By Irwin Redlener
Former President Barack Obama once said, “elections have consequences.”1 But historically, the consequences tend to be less dramatic than supporters of the winning candidate hoped for—and less than opponents feared. That’s because the American system of government, driven by the principles laid out in the US Constitution, explicitly establishes checks and balances designed to shield us from the domination of extremists of any political stripe.
For well over 200 years, those principles have held. But since the second inauguration of President Donald Trump, our country is facing an existential crisis of constitutional fragility2 across every aspect of government and governing in the United States.

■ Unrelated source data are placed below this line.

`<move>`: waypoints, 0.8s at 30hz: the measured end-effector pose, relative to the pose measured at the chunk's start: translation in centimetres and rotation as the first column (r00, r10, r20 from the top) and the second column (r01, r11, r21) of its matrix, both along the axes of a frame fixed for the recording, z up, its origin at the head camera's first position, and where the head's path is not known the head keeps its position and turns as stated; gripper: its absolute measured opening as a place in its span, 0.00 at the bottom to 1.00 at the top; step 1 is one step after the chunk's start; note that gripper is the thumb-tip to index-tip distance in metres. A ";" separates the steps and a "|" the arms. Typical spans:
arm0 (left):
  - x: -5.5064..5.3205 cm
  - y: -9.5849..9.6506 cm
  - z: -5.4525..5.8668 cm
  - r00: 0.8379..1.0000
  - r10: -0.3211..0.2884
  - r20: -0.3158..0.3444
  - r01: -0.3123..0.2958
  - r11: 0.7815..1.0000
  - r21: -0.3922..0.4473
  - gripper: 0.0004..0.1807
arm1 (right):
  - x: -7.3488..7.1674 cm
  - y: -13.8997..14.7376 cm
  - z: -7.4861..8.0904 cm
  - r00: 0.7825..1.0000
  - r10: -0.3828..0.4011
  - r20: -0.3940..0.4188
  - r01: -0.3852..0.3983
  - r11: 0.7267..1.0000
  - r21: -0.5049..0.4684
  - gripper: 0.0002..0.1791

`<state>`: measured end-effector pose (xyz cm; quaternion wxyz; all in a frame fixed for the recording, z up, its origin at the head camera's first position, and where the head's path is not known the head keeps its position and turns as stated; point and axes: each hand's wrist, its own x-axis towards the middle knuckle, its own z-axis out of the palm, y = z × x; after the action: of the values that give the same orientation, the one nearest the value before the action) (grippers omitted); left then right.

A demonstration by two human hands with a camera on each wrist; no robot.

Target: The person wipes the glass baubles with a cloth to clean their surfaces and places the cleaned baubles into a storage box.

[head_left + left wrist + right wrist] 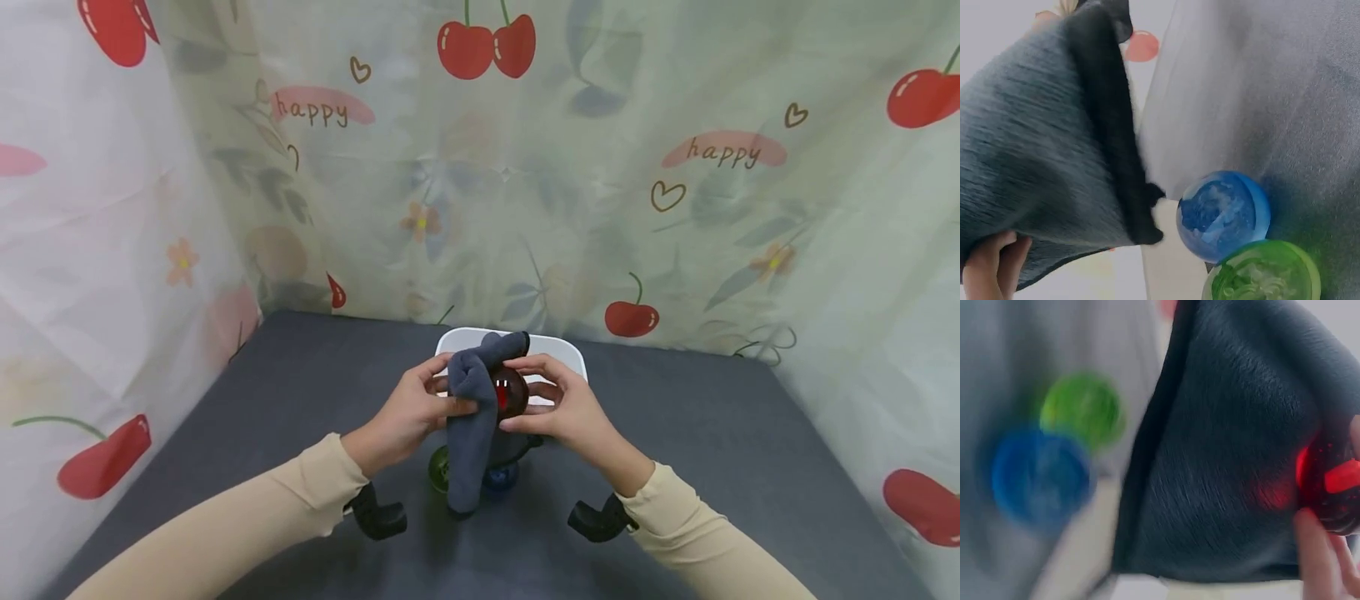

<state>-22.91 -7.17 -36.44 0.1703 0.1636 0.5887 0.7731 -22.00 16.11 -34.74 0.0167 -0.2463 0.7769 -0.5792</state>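
Note:
A grey cloth with a dark hem (471, 450) hangs down from my left hand (408, 408), whose thumb and fingers pinch it. Beside it, my right hand (566, 408) holds a dark red, shiny translucent ball (512, 393) between thumb and fingers. In the right wrist view the ball (1329, 481) lies against the cloth (1229, 437) and casts a red glow on it. Below, on the table, a round translucent blue piece (1222, 215) and a round translucent green piece (1266, 275) sit side by side. The cloth partly hides both in the head view.
Behind the hands stands a white basin (573, 354), its inside mostly covered by the cloth and hands. The dark grey tabletop (675, 467) spreads to both sides. A curtain printed with cherries (480, 200) closes off the back and sides.

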 end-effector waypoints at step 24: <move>0.1 0.1 -0.1 0.999 0.023 -0.033 -0.024 0.999 -0.022 0.25 | 1.1 0.0 0.2 0.931 -0.054 -0.360 0.144 0.963 0.228 0.37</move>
<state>-22.85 -7.07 -36.51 0.1534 0.1674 0.6020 0.7655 -20.92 16.11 -34.54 -0.1204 -0.3017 0.8458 -0.4233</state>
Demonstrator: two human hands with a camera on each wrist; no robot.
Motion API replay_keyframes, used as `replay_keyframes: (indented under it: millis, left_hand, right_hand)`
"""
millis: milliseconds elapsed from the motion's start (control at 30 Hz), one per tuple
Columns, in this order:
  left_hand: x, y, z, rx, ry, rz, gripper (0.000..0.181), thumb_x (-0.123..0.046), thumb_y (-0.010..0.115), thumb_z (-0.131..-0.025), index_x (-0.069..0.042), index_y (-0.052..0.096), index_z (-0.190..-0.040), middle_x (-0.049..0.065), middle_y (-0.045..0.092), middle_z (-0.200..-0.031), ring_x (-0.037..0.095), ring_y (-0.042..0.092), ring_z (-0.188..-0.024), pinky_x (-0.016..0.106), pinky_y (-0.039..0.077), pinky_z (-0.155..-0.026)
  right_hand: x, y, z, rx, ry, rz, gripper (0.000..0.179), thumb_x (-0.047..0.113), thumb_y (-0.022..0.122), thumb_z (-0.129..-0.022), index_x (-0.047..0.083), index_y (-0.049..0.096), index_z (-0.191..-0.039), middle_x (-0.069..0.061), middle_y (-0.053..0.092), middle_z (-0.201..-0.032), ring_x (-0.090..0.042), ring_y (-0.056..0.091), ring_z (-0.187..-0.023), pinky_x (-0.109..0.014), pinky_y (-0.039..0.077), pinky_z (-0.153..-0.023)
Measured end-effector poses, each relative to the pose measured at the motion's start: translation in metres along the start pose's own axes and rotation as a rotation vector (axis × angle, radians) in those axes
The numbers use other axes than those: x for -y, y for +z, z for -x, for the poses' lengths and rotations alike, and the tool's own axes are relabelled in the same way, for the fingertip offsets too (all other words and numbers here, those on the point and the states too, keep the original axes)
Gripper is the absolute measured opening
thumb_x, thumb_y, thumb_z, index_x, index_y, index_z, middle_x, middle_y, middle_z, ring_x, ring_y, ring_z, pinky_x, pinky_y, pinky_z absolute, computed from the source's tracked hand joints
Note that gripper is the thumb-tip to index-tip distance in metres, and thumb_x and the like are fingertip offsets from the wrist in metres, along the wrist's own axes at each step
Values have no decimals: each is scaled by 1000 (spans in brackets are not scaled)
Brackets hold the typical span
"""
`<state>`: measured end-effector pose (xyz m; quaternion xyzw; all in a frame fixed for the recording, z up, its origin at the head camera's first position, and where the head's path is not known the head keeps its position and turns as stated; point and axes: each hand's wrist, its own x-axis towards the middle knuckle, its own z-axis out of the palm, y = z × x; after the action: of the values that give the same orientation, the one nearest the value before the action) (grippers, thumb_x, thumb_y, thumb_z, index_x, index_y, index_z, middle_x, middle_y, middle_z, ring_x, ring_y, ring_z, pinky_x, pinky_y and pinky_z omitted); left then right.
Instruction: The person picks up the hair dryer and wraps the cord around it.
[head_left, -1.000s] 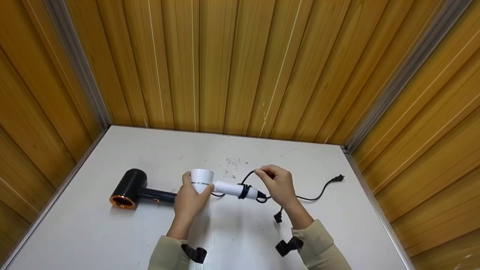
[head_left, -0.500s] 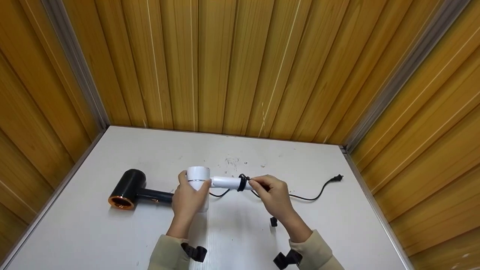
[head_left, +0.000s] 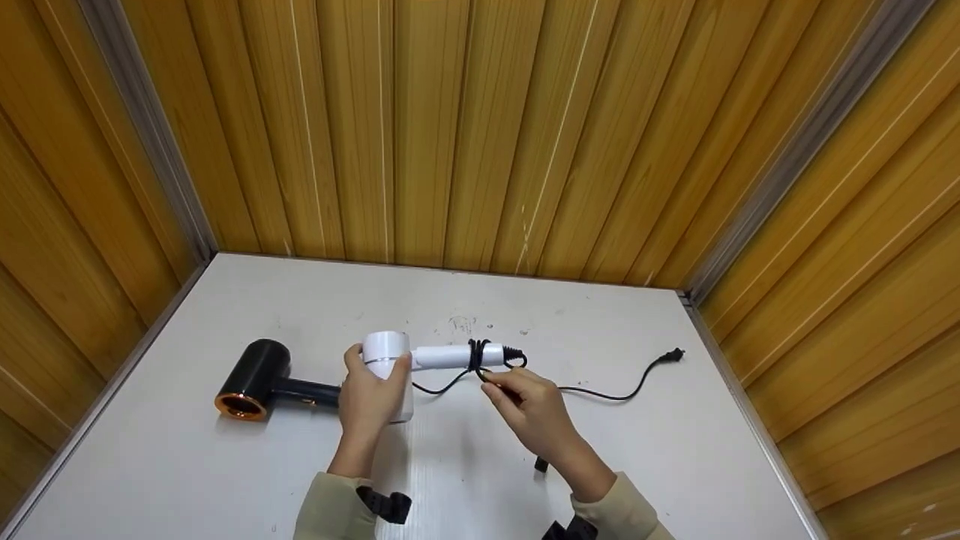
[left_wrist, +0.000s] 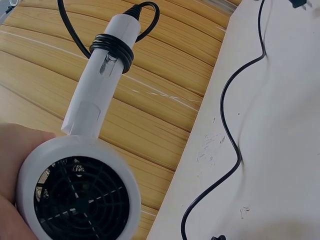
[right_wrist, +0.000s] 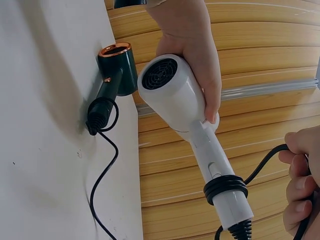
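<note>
My left hand (head_left: pixel 367 405) grips the barrel of a white hair dryer (head_left: pixel 442 357), whose handle points right above the table. A black cord (right_wrist: pixel 225 186) is wound in several turns round that handle. In the head view my right hand (head_left: pixel 534 412) pinches the cord just below the coils; in the right wrist view the fingers (right_wrist: pixel 298 182) are curled round it. A loop of cord leaves the ribbed handle end (head_left: pixel 513 354). The round black intake grille (left_wrist: pixel 82 200) faces the left wrist camera.
A dark hair dryer (head_left: pixel 259 371) with a copper-coloured ring lies on the white table (head_left: pixel 300 300) at the left. Its cord runs right to a plug (head_left: pixel 675 355). A small black plug (head_left: pixel 541 464) shows beside the right wrist. Wood-patterned walls enclose the table's back and sides.
The right hand has carried the cord from above the handle, down past its far end, to below it. The white hair dryer has shifted slightly left with the left hand.
</note>
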<state>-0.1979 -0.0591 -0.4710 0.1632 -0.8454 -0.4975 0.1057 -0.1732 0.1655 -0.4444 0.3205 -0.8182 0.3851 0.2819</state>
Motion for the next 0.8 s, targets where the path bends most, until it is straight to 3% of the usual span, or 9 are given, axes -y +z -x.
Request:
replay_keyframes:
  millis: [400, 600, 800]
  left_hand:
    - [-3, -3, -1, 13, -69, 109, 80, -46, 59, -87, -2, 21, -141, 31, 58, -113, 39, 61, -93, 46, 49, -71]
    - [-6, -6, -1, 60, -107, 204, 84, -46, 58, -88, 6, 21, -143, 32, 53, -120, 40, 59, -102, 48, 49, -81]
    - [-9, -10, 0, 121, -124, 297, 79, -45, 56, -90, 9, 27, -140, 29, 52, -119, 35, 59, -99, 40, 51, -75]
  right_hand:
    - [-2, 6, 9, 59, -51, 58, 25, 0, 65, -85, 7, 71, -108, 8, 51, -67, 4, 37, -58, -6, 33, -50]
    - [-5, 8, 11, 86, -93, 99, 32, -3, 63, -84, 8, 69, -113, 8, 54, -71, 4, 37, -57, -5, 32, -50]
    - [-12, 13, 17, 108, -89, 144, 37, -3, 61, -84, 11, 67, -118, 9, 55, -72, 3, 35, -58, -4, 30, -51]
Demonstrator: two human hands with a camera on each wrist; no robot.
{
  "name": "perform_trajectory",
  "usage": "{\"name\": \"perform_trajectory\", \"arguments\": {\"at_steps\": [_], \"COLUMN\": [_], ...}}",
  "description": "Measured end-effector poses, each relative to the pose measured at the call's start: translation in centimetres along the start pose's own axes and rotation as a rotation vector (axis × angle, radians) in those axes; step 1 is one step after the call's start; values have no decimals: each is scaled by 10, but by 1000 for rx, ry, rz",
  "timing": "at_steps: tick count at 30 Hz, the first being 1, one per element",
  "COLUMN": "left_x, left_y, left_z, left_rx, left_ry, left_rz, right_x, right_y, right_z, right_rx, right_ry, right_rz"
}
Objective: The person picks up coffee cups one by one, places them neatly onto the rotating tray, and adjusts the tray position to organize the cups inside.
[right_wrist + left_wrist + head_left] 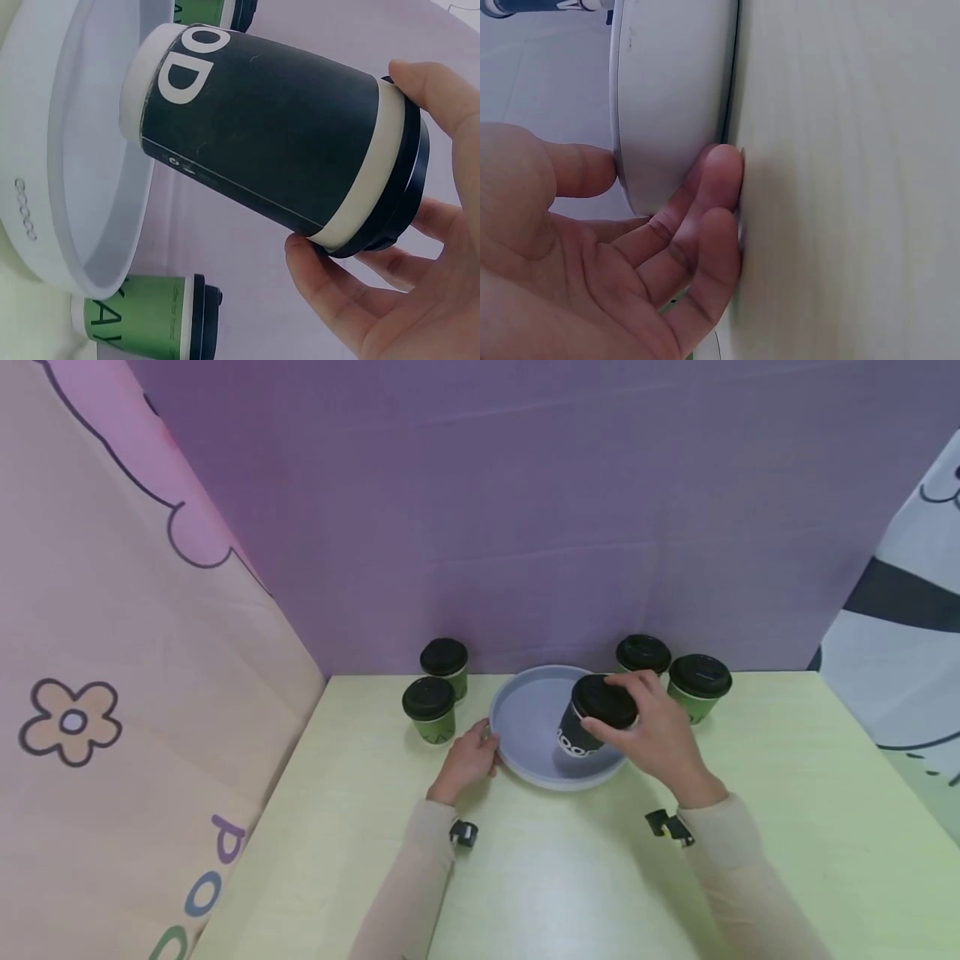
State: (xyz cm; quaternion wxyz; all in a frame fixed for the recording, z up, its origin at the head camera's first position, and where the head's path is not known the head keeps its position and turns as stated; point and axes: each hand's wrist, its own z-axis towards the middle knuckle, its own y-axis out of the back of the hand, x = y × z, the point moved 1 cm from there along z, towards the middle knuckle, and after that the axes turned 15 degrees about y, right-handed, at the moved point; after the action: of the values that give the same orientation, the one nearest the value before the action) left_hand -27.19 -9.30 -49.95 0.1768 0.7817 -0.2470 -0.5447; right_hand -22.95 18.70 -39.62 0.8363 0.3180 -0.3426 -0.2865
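My right hand (660,731) grips a dark paper coffee cup (577,732) around its black lid, thumb and fingers on opposite sides. In the right wrist view this cup (262,127) shows white lettering and a pale base. It is tilted and overlaps the inside of a round grey tray (525,718) with a raised rim. At the tray's near left side, my left hand (468,760) holds the edge. The left wrist view shows its thumb (585,171) at the rim and the other fingers (720,176) curled against the outer wall, low by the table.
Two green cups with black lids, a nearer one (433,727) and a farther one (450,681), stand left of the tray. Two more, one behind (643,656) and one at right (693,700), stand beyond my right hand. A purple backdrop (480,527) rises behind the table (540,877).
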Motion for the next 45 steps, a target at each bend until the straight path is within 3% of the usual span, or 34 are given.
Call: {"name": "perform_trajectory", "arguments": {"at_steps": [21, 45], "left_x": [1, 1], "left_y": [1, 2], "left_z": [0, -1], "left_rx": [31, 27], "left_ry": [2, -15], "left_rz": [-16, 0], "right_x": [10, 11], "right_y": [-25, -53], "right_z": [16, 19], "right_rx": [2, 110], "right_ry": [96, 99], "right_rz": [-15, -4]}}
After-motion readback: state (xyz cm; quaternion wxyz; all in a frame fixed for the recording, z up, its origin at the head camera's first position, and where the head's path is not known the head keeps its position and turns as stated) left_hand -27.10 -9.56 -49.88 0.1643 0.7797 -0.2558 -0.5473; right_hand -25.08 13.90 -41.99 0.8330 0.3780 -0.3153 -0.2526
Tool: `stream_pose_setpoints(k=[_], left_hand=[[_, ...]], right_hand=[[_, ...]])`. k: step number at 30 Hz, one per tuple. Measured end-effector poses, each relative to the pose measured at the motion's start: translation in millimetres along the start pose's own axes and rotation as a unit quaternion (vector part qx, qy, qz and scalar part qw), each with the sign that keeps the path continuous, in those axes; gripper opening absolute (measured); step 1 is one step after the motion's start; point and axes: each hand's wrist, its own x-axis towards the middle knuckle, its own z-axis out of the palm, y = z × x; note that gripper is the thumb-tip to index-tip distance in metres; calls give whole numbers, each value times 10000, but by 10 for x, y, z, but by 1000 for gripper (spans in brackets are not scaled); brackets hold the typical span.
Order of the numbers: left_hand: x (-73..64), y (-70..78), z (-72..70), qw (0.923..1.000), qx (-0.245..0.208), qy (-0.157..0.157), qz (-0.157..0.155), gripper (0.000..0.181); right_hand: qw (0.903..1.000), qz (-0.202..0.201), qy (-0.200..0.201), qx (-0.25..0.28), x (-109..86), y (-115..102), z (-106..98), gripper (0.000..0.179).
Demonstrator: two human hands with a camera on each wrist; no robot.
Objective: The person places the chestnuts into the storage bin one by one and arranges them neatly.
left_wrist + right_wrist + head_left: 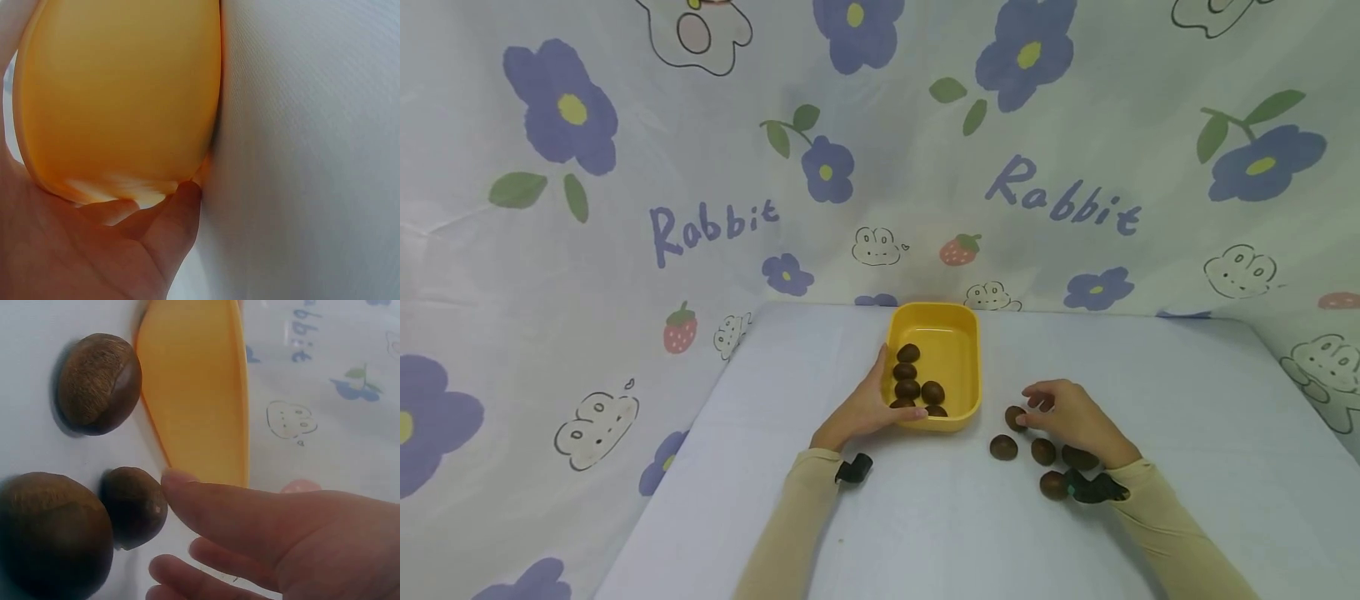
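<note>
In the head view, a yellow plastic box (951, 354) stands on the table with several brown chestnuts (932, 392) inside, mostly along its left side. My left hand (868, 408) grips its near left corner, thumb across the front; the left wrist view shows the fingers (181, 215) against the box's outer wall (125, 94). To the right of the box my right hand (1075, 421) reaches to a loose chestnut (1016, 418). Its thumb (206, 500) is at the edge of that chestnut (134, 506) in the right wrist view, while the other fingers stand apart from it.
Several more chestnuts (1003, 447) lie on the white tabletop (940, 525) around and under the right hand, one of them (1054, 485) beside the black wrist strap (1097, 487). A patterned cloth (880, 167) hangs behind the table's far edge.
</note>
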Motion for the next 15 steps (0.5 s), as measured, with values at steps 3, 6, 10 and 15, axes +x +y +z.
stream_pose_setpoints(k=[3,6,10,15], left_hand=[[1,2,-1,10000,6,-5,-8,146],[1,7,-1,10000,20,-4,9,146],[2,13,0,10000,27,-4,10,146],[4,14,0,10000,49,-9,-31,147]], right_hand=[[10000,-18,-44,-21,-10,-12,11,50],[9999,-108,-55,-57,-11,-12,26,51],[9998,-102,-102,-132,2,-8,62,52],[9997,-61,-158,-175,12,-10,98,53]])
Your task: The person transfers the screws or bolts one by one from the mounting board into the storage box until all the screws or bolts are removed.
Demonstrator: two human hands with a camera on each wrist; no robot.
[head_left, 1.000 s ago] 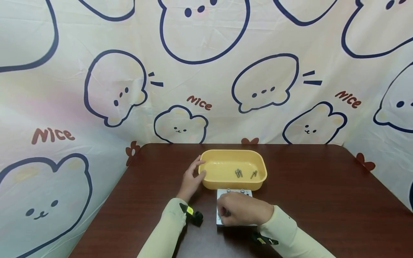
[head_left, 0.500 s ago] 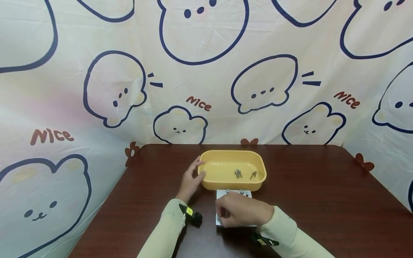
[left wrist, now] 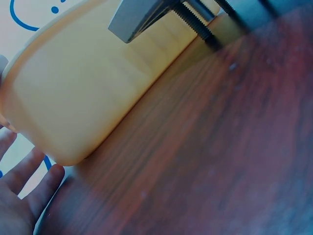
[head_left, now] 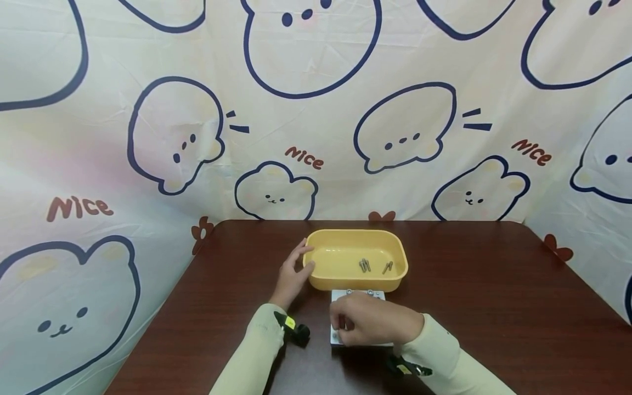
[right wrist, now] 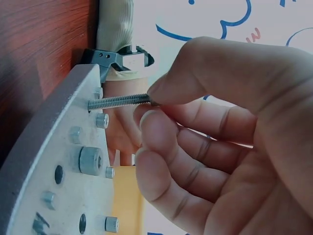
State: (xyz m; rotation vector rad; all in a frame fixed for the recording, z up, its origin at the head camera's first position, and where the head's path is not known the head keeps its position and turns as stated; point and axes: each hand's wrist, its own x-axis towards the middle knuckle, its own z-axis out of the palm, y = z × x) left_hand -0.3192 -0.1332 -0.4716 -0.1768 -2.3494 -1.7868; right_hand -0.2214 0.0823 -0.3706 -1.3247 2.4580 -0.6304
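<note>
My right hand [head_left: 377, 321] pinches a long threaded bolt [right wrist: 120, 102] between thumb and fingertips. The bolt's far end meets a hole in the silver metal plate [right wrist: 66, 132], where several socket-head screws [right wrist: 91, 160] sit among open holes. In the head view this hand covers much of the plate. My left hand [head_left: 290, 280] touches the left end of a yellow tray [head_left: 355, 285], its fingers fairly straight and spread along the rim. The left wrist view shows these fingers [left wrist: 46, 183] against the tray's end, and threaded shanks [left wrist: 193, 22] sticking out below the plate.
Several loose bolts [head_left: 364, 265] lie inside the tray, with a small group farther right [head_left: 388, 267]. The tray stands just behind the plate on a dark brown table [head_left: 484, 296]. A printed cloth [head_left: 336, 126] hangs behind and at both sides.
My right hand keeps to the same spot over the plate; its fingers and wrist shift slightly around the bolt. My left hand, the tray and the loose bolts stay put.
</note>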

For doctors and for public and global health, the Trump administration’s executive orders and plans are beyond worrisome, as is the confirmation of Robert F. Kennedy Jr.3 as Health and Human Services (HHS) secretary. Proposed disruptions or elimination of vital healthcare access for vulnerable populations,4 massive cuts in critical medical research,5 and withdrawal from long-standing commitments to global health6 will affect all of us.
But with major medical organizations standing by rather than leveraging their influence to intervene, many physicians and other healthcare professionals are left wondering, “What can I do?”
An Attack on Public and Global Health
The impacts of these new policies regarding patient care and public health are neither accidental nor shambolic. The plans are organized and intentional, just as spelled out in Project 2025,7 the radical roadmap designed to upend the way the federal government prioritizes and functions (despite Trump’s claims that he had “nothing to do with”8 it).
Some of you may be thinking, “Well, good! The health ‘system’ is broken; it needs a wholesale shake-up.” Maybe you’re focused on the negative impact of bureaucrats on your practice, or the influence of health insurers on clinical decision-making, or how pharmaceutical companies may be exploiting you and the public. Maybe you think we’re spending too much money on the health and well-being of people outside the United States or on programs that appear wasteful.
There is some legitimacy to many of these concerns. We absolutely need positive reforms, more accountability for health-related expenditures, and the return of more control over medical practice to doctors. But that’s a far cry from what the new administration has in mind.